◆ TASK OBJECTIVE
What is needed is a word-for-word restatement of all the entries.

---------- DATA SHOWN

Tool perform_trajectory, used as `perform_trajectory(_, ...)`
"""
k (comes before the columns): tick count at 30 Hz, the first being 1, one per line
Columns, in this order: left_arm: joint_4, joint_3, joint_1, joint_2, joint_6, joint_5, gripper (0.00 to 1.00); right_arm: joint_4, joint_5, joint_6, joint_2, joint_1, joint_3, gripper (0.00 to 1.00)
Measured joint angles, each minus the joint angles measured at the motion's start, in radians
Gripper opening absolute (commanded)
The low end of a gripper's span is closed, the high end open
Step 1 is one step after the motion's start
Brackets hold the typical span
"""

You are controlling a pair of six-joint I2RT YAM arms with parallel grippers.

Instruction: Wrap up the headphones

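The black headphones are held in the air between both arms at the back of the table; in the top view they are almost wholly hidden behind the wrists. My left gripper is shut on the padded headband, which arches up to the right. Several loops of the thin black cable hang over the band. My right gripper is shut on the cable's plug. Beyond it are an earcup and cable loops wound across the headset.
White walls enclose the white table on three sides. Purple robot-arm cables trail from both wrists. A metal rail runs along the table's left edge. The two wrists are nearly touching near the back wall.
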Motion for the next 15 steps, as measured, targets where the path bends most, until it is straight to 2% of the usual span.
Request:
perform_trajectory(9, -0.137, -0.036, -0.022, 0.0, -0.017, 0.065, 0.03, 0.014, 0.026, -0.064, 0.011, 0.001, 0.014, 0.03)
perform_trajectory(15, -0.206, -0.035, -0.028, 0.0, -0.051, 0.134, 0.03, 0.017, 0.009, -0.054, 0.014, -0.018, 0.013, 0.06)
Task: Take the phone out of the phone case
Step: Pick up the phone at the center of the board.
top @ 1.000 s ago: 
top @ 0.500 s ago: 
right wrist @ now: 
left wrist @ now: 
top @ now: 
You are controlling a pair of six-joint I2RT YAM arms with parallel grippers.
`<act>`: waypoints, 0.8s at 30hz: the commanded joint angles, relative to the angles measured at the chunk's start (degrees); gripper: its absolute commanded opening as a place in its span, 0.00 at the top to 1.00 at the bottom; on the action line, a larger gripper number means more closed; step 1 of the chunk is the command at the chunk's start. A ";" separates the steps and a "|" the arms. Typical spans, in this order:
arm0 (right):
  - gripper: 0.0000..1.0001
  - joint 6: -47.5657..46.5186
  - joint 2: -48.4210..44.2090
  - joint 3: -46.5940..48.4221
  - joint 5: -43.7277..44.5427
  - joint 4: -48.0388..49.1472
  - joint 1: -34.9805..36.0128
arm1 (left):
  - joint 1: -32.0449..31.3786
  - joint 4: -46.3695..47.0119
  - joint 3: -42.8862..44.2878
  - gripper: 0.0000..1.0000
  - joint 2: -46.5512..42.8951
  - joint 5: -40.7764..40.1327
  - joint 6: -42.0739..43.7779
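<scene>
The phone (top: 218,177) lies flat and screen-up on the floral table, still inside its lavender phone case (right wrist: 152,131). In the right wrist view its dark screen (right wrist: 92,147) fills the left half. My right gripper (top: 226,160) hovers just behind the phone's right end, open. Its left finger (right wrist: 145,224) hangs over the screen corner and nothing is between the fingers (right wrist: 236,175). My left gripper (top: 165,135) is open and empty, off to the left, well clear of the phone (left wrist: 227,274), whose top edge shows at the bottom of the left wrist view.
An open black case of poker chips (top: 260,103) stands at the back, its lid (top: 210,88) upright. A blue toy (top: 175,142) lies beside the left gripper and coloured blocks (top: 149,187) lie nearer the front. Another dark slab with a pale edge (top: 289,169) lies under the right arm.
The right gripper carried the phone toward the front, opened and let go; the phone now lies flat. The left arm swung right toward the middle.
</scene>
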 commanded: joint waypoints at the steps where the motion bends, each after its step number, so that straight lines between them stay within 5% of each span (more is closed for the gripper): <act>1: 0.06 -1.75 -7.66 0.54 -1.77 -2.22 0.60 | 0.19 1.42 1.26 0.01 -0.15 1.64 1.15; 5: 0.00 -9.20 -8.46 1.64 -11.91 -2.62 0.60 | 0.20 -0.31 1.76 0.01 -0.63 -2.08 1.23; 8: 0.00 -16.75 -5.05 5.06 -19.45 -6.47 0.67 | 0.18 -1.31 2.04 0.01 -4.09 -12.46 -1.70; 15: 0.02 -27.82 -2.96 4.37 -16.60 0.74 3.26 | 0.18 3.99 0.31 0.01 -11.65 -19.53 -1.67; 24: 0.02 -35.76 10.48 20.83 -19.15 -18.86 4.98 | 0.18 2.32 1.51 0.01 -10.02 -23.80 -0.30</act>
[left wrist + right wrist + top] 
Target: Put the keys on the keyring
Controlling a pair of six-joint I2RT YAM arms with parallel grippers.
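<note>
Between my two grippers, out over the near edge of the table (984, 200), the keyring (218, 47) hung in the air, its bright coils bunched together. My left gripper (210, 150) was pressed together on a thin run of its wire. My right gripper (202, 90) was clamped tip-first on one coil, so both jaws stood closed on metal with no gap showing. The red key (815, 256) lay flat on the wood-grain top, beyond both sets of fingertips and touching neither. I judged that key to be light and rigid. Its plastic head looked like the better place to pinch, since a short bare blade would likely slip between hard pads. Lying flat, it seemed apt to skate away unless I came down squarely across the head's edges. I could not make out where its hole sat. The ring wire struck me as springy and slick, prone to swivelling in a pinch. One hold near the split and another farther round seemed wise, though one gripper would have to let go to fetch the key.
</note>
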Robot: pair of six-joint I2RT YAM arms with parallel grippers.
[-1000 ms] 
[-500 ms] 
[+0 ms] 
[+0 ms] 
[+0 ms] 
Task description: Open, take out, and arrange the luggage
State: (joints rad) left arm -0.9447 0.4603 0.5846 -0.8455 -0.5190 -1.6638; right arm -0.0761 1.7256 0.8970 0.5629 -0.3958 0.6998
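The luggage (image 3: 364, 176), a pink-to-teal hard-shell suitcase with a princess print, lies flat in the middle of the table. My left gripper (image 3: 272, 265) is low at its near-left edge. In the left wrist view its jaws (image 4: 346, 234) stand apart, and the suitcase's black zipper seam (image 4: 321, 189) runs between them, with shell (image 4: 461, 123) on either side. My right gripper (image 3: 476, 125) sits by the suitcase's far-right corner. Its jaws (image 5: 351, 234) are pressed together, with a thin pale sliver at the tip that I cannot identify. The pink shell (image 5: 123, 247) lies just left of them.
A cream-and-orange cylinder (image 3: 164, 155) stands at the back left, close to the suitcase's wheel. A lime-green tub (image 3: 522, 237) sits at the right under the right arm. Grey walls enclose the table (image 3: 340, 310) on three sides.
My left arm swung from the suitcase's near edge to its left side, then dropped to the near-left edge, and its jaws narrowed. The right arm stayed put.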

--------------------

◆ SOLUTION BELOW
Tool perform_trajectory, used as `perform_trajectory(_, ...)`
"""
k (comes before the columns): tick count at 30 Hz, the first being 1, one per line
Columns, in this order: left_arm: joint_4, joint_3, joint_1, joint_2, joint_6, joint_5, gripper (0.00 to 1.00); right_arm: joint_4, joint_5, joint_6, joint_2, joint_1, joint_3, gripper (0.00 to 1.00)
Measured joint angles, each minus the joint angles measured at the motion's start, in radians
Gripper opening absolute (commanded)
The low end of a gripper's span is closed, the high end open
Step 1 is one step after the motion's start
Brackets hold the typical span
"""

You are controlling a pair of six-joint I2RT YAM arms with parallel grippers.

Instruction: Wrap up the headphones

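The black headphones are held in the air between both arms at the back of the table; in the top view they are almost wholly hidden behind the wrists. My left gripper is shut on the padded headband, which arches up to the right. Several loops of the thin black cable hang over the band. My right gripper is shut on the cable's plug. Beyond it are an earcup and cable loops wound across the headset.
White walls enclose the white table on three sides. Purple robot-arm cables trail from both wrists. A metal rail runs along the table's left edge. The two wrists are nearly touching near the back wall.
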Motion for the next 15 steps, as measured, targets where the path bends most, until it is straight to 2% of the usual span.
Request:
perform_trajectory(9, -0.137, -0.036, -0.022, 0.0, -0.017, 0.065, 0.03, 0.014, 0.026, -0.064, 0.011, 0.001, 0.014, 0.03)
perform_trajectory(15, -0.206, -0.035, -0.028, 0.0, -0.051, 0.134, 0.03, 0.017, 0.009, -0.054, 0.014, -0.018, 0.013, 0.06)
Task: Take the phone out of the phone case
Step: Pick up the phone at the center of the board.
top @ 1.000 s ago: 
top @ 0.500 s ago: 
right wrist @ now: 
left wrist @ now: 
top @ now: 
You are controlling a pair of six-joint I2RT YAM arms with parallel grippers.
`<act>`: waypoints, 0.8s at 30hz: the commanded joint angles, relative to the angles measured at the chunk's start (degrees); gripper: its absolute commanded opening as a place in its span, 0.00 at the top to 1.00 at the bottom; on the action line, a larger gripper number means more closed; step 1 of the chunk is the command at the chunk's start. A ";" separates the steps and a "|" the arms. Typical spans, in this order:
arm0 (right):
  - gripper: 0.0000..1.0001
  - joint 6: -47.5657..46.5186
  - joint 2: -48.4210..44.2090
  - joint 3: -46.5940..48.4221
  - joint 5: -43.7277..44.5427
  - joint 4: -48.0388..49.1472
  - joint 1: -34.9805..36.0128
arm1 (left):
  - joint 1: -32.0449..31.3786
  - joint 4: -46.3695..47.0119
  - joint 3: -42.8862..44.2878
  - gripper: 0.0000..1.0000
  - joint 2: -46.5512..42.8951
  - joint 5: -40.7764..40.1327
  - joint 6: -42.0739..43.7779
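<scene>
The phone (top: 218,177) lies flat and screen-up on the floral table, still inside its lavender phone case (right wrist: 152,131). In the right wrist view its dark screen (right wrist: 92,147) fills the left half. My right gripper (top: 226,160) hovers just behind the phone's right end, open. Its left finger (right wrist: 145,224) hangs over the screen corner and nothing is between the fingers (right wrist: 236,175). My left gripper (top: 165,135) is open and empty, off to the left, well clear of the phone (left wrist: 227,274), whose top edge shows at the bottom of the left wrist view.
An open black case of poker chips (top: 260,103) stands at the back, its lid (top: 210,88) upright. A blue toy (top: 175,142) lies beside the left gripper and coloured blocks (top: 149,187) lie nearer the front. Another dark slab with a pale edge (top: 289,169) lies under the right arm.
The right gripper carried the phone toward the front, opened and let go; the phone now lies flat. The left arm swung right toward the middle.
</scene>
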 commanded: joint waypoints at the steps where the motion bends, each after its step number, so that straight lines between them stay within 5% of each span (more is closed for the gripper): <act>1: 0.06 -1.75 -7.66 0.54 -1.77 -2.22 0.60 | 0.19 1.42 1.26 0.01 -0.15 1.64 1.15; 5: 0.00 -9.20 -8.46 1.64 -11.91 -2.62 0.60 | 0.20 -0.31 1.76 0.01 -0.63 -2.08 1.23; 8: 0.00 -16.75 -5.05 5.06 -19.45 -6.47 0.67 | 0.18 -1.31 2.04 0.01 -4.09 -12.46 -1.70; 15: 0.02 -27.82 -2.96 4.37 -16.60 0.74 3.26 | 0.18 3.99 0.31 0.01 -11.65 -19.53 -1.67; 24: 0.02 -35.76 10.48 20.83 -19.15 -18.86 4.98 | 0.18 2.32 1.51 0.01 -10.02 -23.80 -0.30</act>
[left wrist + right wrist + top] 
Target: Put the keys on the keyring
Controlling a pair of six-joint I2RT YAM arms with parallel grippers.
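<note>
Between my two grippers, out over the near edge of the table (984, 200), the keyring (218, 47) hung in the air, its bright coils bunched together. My left gripper (210, 150) was pressed together on a thin run of its wire. My right gripper (202, 90) was clamped tip-first on one coil, so both jaws stood closed on metal with no gap showing. The red key (815, 256) lay flat on the wood-grain top, beyond both sets of fingertips and touching neither. I judged that key to be light and rigid. Its plastic head looked like the better place to pinch, since a short bare blade would likely slip between hard pads. Lying flat, it seemed apt to skate away unless I came down squarely across the head's edges. I could not make out where its hole sat. The ring wire struck me as springy and slick, prone to swivelling in a pinch. One hold near the split and another farther round seemed wise, though one gripper would have to let go to fetch the key.
</note>
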Robot: pair of six-joint I2RT YAM arms with parallel grippers.
[-1000 ms] 
[-500 ms] 
[+0 ms] 
[+0 ms] 
[+0 ms] 
Task description: Open, take out, and arrange the luggage
State: (joints rad) left arm -0.9447 0.4603 0.5846 -0.8455 -0.5190 -1.6638; right arm -0.0761 1.7256 0.8970 0.5629 -0.3958 0.6998
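The luggage (image 3: 364, 176), a pink-to-teal hard-shell suitcase with a princess print, lies flat in the middle of the table. My left gripper (image 3: 272, 265) is low at its near-left edge. In the left wrist view its jaws (image 4: 346, 234) stand apart, and the suitcase's black zipper seam (image 4: 321, 189) runs between them, with shell (image 4: 461, 123) on either side. My right gripper (image 3: 476, 125) sits by the suitcase's far-right corner. Its jaws (image 5: 351, 234) are pressed together, with a thin pale sliver at the tip that I cannot identify. The pink shell (image 5: 123, 247) lies just left of them.
A cream-and-orange cylinder (image 3: 164, 155) stands at the back left, close to the suitcase's wheel. A lime-green tub (image 3: 522, 237) sits at the right under the right arm. Grey walls enclose the table (image 3: 340, 310) on three sides.
My left arm swung from the suitcase's near edge to its left side, then dropped to the near-left edge, and its jaws narrowed. The right arm stayed put.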

Output for the exercise is complete.